From the stage, festival-goers will be treated to traditional temple dance, drama, and music, including a performance by popular kirtan group The Mayapuris. The festival will be topped off by free, sumptuous Indian vegetarian cuisine, and will end at 5.30pm.

“Each year, we aim to make the Festival of the Chariots a more vibrant and colourful festival for London,” says co-ordinator Titikshu Das. “Now over forty years on, it’s amazing to see yet another generation of Londoners enjoying the Ratha-Yatra celebrations here in our capital.”

After London Ratha Yatra, Titikshu’s team will take one of their carts to over twenty Ratha Yatras all over the UK and the rest of Europe, including Paris, Budapest, Prague, Munich, Amsterdam, and Milan.

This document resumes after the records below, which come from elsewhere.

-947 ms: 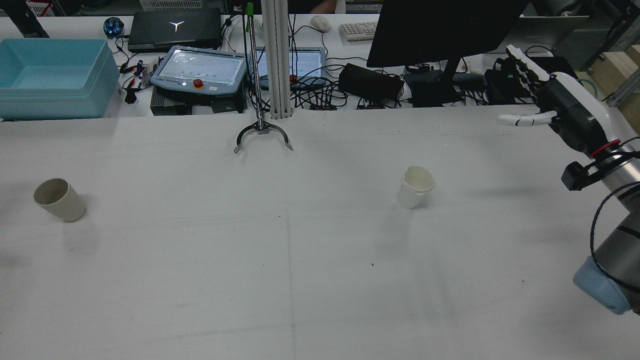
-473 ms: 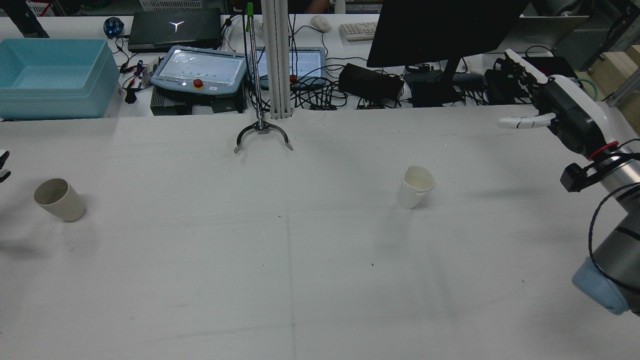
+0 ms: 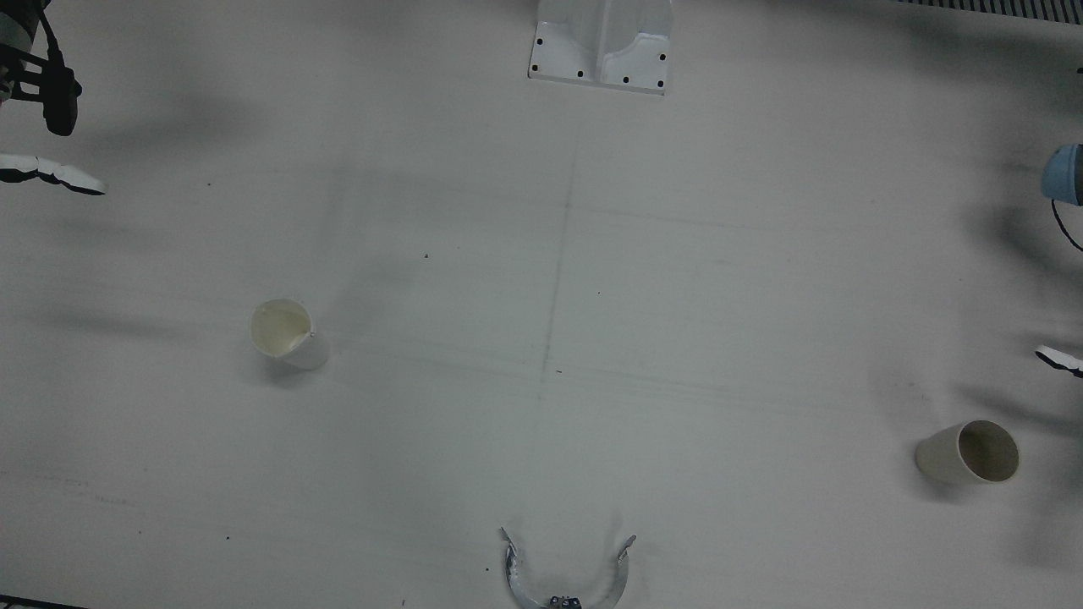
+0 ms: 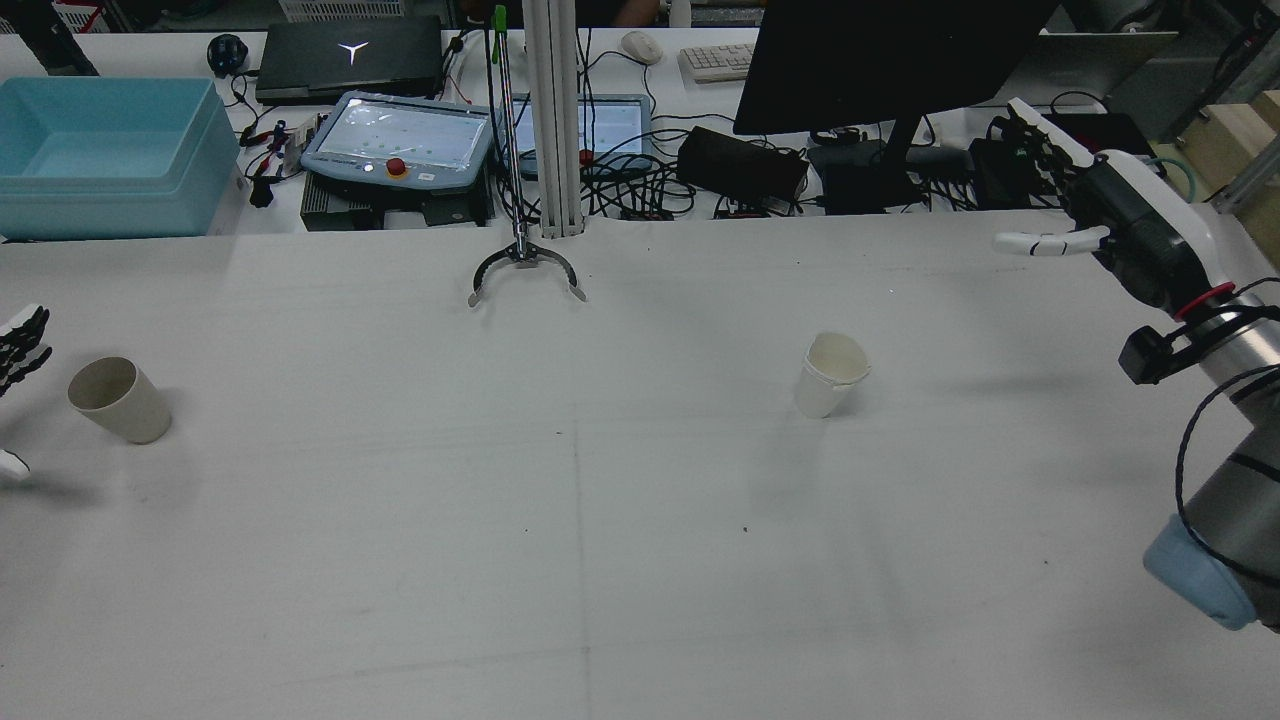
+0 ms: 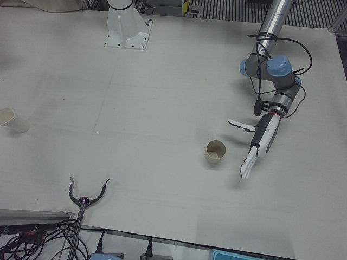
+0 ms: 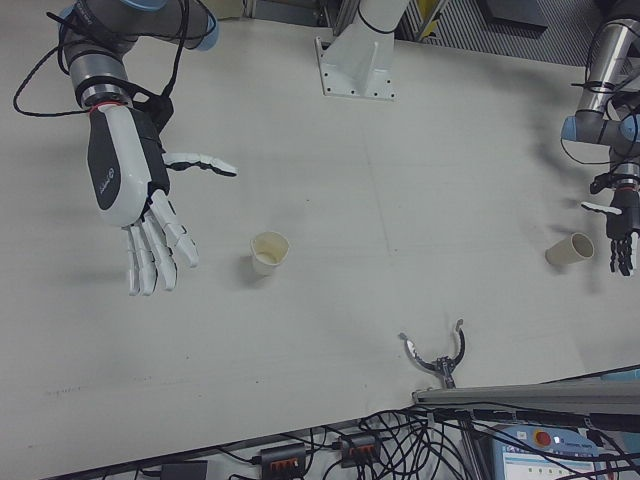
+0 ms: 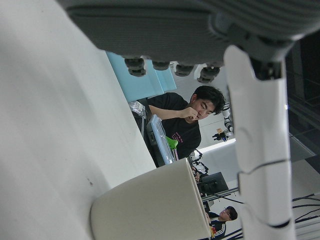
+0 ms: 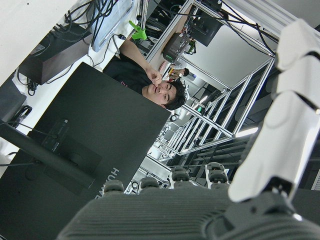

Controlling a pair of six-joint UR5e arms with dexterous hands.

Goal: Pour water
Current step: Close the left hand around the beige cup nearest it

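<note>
Left hand (image 5: 259,145) now beside beige cup (image 5: 216,153), fingers spread, right hand (image 6: 130,190) spread, unmoved

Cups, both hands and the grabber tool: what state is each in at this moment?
Beige cup: upright on the table, empty as far as visible, not held.
White paper cup: upright, rim dented, not held; contents cannot be told.
Left hand: open, fingers spread, beside the beige cup, not touching it.
Right hand: open, fingers spread, raised well apart from the white paper cup.
Grabber tool: claw open, resting on the table.
</note>
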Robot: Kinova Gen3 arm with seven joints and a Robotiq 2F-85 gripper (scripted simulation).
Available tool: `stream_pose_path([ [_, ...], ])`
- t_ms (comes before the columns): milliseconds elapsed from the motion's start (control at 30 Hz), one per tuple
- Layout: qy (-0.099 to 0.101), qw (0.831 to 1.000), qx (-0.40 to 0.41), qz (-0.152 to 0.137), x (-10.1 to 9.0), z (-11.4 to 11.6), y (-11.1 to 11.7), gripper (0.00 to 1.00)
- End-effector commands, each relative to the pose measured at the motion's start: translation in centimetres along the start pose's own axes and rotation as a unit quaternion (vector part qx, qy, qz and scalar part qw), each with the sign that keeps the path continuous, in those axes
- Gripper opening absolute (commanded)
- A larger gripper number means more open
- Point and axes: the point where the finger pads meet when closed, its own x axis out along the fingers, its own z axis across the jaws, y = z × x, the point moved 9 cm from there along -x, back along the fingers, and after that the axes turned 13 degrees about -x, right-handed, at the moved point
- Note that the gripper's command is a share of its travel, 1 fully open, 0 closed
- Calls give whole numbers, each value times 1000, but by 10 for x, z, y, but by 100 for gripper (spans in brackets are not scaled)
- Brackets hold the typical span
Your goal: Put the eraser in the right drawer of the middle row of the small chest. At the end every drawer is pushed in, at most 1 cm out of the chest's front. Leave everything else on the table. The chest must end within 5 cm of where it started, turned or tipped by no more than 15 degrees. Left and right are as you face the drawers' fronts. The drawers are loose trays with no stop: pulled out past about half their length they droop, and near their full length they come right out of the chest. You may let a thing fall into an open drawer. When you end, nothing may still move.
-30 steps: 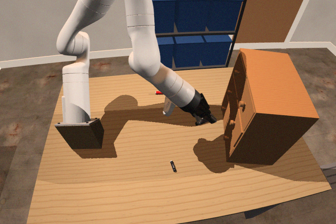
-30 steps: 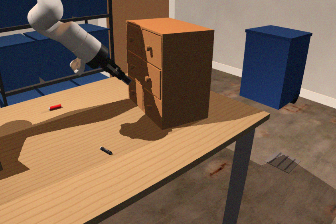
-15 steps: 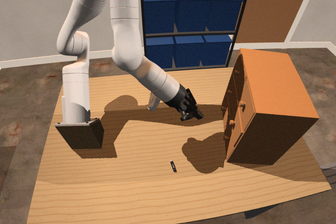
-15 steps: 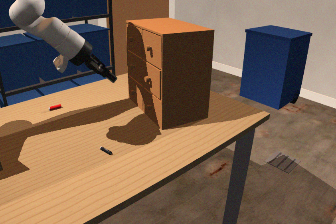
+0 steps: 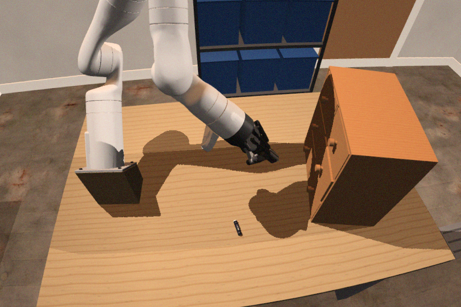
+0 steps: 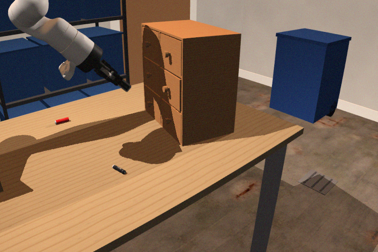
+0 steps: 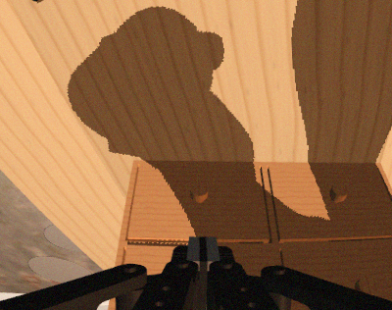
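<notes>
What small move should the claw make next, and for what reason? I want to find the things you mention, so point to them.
I would probably nudge the right middle drawer (image 5: 323,181) (image 6: 175,91) (image 7: 149,256) gently inward with the shut, empty claw (image 5: 274,156) (image 6: 126,87) (image 7: 202,255), because its front stands slightly proud of the drawers above and below.
</notes>
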Motion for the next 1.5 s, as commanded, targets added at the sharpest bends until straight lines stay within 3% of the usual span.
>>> stream_pose_path([
  [0,0,1000,0,-1,-1,0,-1,0],
  [667,-3,1000,0,9,-4,0,-3,0],
  [1467,-10,999,0,41,-14,-2,-10,0],
])
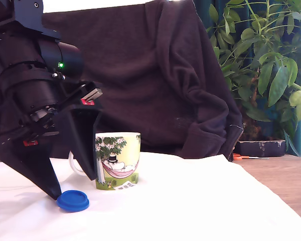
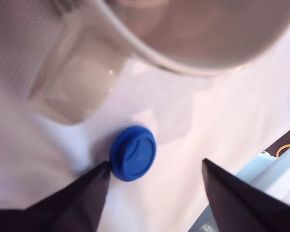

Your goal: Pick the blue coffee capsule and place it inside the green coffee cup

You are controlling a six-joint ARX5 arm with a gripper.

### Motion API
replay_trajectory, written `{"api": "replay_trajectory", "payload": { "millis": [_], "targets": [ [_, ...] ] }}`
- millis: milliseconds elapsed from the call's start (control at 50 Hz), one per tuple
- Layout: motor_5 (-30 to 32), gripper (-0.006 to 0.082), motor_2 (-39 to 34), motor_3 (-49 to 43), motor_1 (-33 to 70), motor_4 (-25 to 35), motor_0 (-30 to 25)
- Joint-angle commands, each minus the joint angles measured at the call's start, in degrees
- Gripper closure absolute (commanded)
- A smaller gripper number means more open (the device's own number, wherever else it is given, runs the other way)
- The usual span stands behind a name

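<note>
Blue coffee capsule [image 2: 133,153] lies flat on the white-clothed table [image 1: 200,201] just beside the green coffee cup [image 1: 117,160], the gripper [image 2: 154,169] spread wide and low around it, apparently ready to close.
</note>
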Motion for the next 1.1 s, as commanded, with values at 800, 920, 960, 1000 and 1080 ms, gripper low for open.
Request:
{"api": "replay_trajectory", "payload": {
  "millis": [800, 920, 960, 1000, 1080],
  "targets": [
    [-0.81, 0.0483, -1.05, 1.07, 5.27, -0.04, -2.36],
    [-0.79, 0.0584, -1.05, 0.92, 5.27, -0.04, -2.38],
    [-0.81, 0.0611, -1.05, 0.87, 5.27, 0.0, -2.38],
    [-0.79, 0.0638, -1.05, 0.85, 5.27, 0.0, -2.38],
    [-0.79, 0.0683, -1.05, 0.87, 5.27, 0.0, -2.38]
  ]
}}
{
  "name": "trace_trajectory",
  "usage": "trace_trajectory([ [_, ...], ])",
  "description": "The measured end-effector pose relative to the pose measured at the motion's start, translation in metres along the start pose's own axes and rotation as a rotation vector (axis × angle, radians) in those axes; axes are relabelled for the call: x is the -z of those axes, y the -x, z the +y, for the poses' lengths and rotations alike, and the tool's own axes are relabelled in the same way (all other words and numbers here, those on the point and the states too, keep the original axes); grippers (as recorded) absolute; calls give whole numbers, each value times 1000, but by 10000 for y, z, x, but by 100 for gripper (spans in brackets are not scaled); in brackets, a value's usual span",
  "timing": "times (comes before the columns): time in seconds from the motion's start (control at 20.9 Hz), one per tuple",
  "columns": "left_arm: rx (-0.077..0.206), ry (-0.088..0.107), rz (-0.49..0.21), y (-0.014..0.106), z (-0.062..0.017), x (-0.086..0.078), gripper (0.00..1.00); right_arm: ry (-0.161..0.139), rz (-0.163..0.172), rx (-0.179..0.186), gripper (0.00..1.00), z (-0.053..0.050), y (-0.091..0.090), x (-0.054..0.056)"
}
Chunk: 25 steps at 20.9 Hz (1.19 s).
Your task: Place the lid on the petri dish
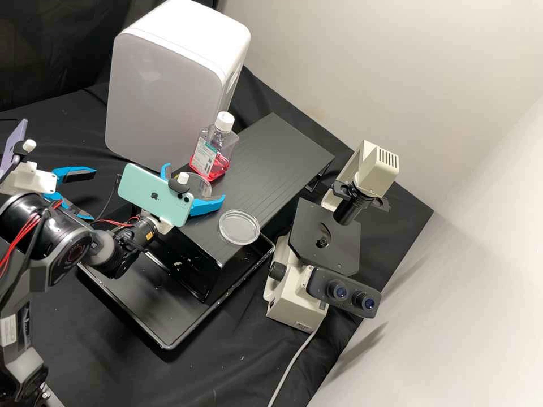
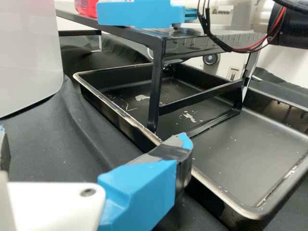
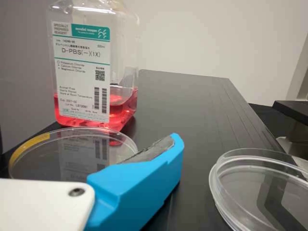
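Right gripper (image 1: pixel 196 184) at clear round lid (image 1: pixel 198 178) over black shelf (image 1: pixel 283 158); grip state cannot be told. Petri dish (image 1: pixel 239 226) nearby on shelf, clear, uncovered. Left gripper (image 1: pixel 92 194) spread, empty. Left wrist: black tray (image 2: pixel 108 102) close. Right wrist: lid rim yellowish, bottle (image 3: pixel 91 62) behind.

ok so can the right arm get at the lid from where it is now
Probably yes. The right tool is over the black shelf with its open fingers either side of the lid, and nothing lies between them. The bottle stands close behind, not in the way.
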Motion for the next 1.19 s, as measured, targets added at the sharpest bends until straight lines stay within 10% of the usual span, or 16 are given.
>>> trace_trajectory([
  [1.19,9,1,3,-6,-23,9,100,6,17,16,0,-14,0,15],
])
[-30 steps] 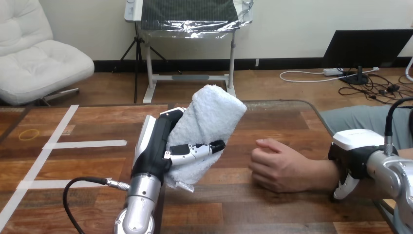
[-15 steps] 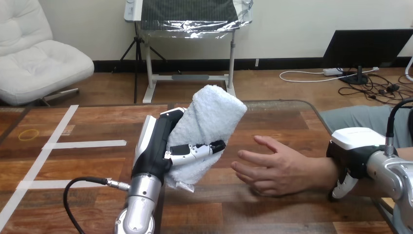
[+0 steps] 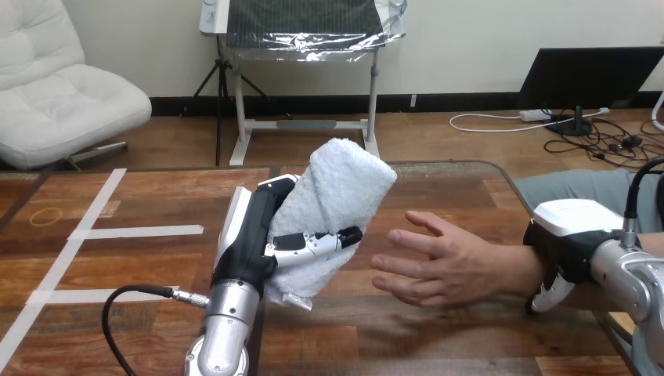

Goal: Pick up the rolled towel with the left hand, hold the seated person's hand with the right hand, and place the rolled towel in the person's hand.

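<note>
Holding the towel (image 3: pixel 344 184) upright, your left hand (image 3: pixel 254 235) curls its fingers round it, presenting the roll to the person's hand (image 3: pixel 450 266), spread open nearby to receive it; your right hand (image 3: pixel 575 239) lies over the wrist (image 3: pixel 523 270), grip unclear.

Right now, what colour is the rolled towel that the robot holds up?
White all over. The head view shows the rolled towel best, gripped in the left hand.

White tape strips (image 3: pixel 139 231) are lying across the wooden table (image 3: pixel 438 341) toward nine o'clock. A thin yellow loop (image 3: pixel 47 216) is resting at the slanting strip's nine o'clock side.
</note>
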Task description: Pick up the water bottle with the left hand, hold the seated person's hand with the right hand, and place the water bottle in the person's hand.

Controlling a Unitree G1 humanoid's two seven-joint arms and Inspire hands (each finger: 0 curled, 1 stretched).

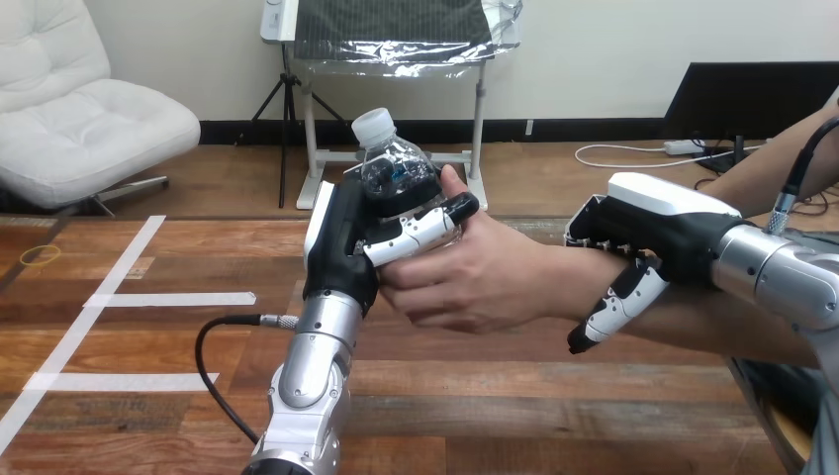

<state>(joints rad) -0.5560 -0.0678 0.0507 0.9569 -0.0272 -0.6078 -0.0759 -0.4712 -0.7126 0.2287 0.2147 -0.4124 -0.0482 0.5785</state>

The US’ Festival of India, which puts on New York Ratha Yatra, will continue to tour, holding over a dozen Ratha Yatras across North America and Canada throughout the summer in cities such as Los Angeles, San Francisco, Washington D.C., Boston, Toronto, Vancouver, and Montreal.

For more information about Ratha Yatras in the UK and Europe, please visit www.rathayatra.co.uk. London Ratha-Yatra will be streamed live simultaneously at www.mayapur.tv and www.krishna.com on June 20th starting at noon GMT. The live feed will cover Lokanatha Swami and the Mayapuris` kirtan party during the procession, followed by footages of the carts and the main stage program in Trafalgar Square.

To find out more about the US Festival of India tour, visit www.festivalofindia.org. To view videos from the New York Ratha Yatra, visit Radhagovinda108.com.

Posted in In the News.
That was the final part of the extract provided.